Exercise objective
Reproduce the data exactly as given, except for any images.

Supplied information
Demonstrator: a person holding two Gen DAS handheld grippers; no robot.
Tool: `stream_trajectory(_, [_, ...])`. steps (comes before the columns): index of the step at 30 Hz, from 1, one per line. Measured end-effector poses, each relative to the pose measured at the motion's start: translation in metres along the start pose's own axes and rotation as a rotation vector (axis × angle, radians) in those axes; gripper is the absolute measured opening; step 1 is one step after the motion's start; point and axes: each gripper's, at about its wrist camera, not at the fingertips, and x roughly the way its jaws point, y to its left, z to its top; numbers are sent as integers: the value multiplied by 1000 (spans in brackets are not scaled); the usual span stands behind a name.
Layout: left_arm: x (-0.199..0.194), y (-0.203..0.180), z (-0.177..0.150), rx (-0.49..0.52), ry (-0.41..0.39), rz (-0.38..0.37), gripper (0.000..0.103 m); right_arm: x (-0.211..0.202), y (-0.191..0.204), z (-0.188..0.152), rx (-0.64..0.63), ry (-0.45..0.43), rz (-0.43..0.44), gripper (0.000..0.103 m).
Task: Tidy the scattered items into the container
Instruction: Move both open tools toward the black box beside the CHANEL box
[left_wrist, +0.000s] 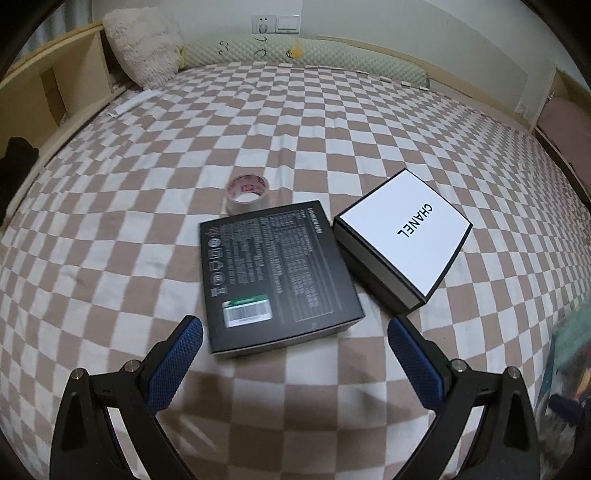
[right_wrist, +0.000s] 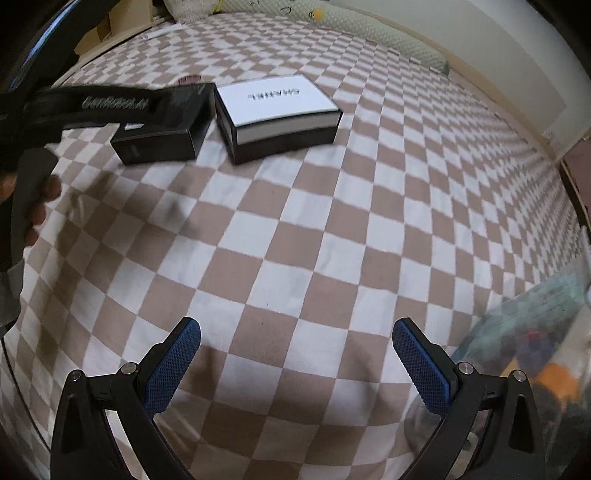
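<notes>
A flat black box (left_wrist: 277, 273) with printed text and a barcode label lies on the checkered bed just ahead of my open, empty left gripper (left_wrist: 295, 332). A white-lidded Chanel box (left_wrist: 402, 236) sits to its right, touching or nearly so. A roll of tape (left_wrist: 246, 194) stands behind the black box. In the right wrist view the black box (right_wrist: 159, 142) and the Chanel box (right_wrist: 277, 110) lie far ahead, with the left gripper's body above the black box. My right gripper (right_wrist: 295, 332) is open and empty over bare bedding. A blurred clear container (right_wrist: 535, 350) sits at the right edge.
The checkered bedspread (left_wrist: 295, 129) covers the whole bed. A fluffy pillow (left_wrist: 144, 44) and a long bolster (left_wrist: 303, 55) lie along the far wall. A wooden shelf (left_wrist: 48, 85) runs along the left. The blurred container also shows in the left wrist view (left_wrist: 569, 362).
</notes>
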Motion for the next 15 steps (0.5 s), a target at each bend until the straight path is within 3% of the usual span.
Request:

Answer for this exercise
Demonstrator: a person holding two Gen DAS handheld grippers; no robot.
Tool: `stream_trajectory(_, [_, ...])`. steps (comes before the columns): index of the step at 30 Hz, from 1, one per line. Measured end-effector poses, each relative to the pose measured at the motion's start: translation in metres along the start pose's own axes and rotation as a rotation vector (axis × angle, radians) in those axes; gripper is the absolute measured opening; step 1 is one step after the motion's start; point and axes: each gripper's, at about its wrist camera, not at the fingertips, and x roughly the way its jaws point, y to its left, z to its top; numbers are sent as integers: the value multiplied by 1000 (spans in brackets are not scaled); the usual span stands behind a name.
Layout: left_arm: x (-0.199..0.194), y (-0.203..0.180), z (-0.177..0.150), rx (-0.49..0.52), ry (-0.41..0.39), rz (-0.38..0.37), gripper (0.000..0.103 m); right_arm: x (-0.211..0.202), y (-0.191..0.204), z (-0.188..0.152), rx (-0.64..0.63), ry (-0.45..0.43), rz (-0.43..0.44), gripper (0.000..0.103 m).
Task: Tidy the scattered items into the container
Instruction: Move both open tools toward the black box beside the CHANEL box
[left_wrist, +0.000s] 
[right_wrist, +0.000s] 
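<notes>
A flat black box (left_wrist: 277, 273) with printed text and a barcode label lies on the checkered bed just ahead of my open, empty left gripper (left_wrist: 295, 332). A white-lidded Chanel box (left_wrist: 402, 236) sits to its right, touching or nearly so. A roll of tape (left_wrist: 246, 194) stands behind the black box. In the right wrist view the black box (right_wrist: 159, 142) and the Chanel box (right_wrist: 277, 110) lie far ahead, with the left gripper's body above the black box. My right gripper (right_wrist: 295, 332) is open and empty over bare bedding. A blurred clear container (right_wrist: 535, 350) sits at the right edge.
The checkered bedspread (left_wrist: 295, 129) covers the whole bed. A fluffy pillow (left_wrist: 144, 44) and a long bolster (left_wrist: 303, 55) lie along the far wall. A wooden shelf (left_wrist: 48, 85) runs along the left. The blurred container also shows in the left wrist view (left_wrist: 569, 362).
</notes>
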Motion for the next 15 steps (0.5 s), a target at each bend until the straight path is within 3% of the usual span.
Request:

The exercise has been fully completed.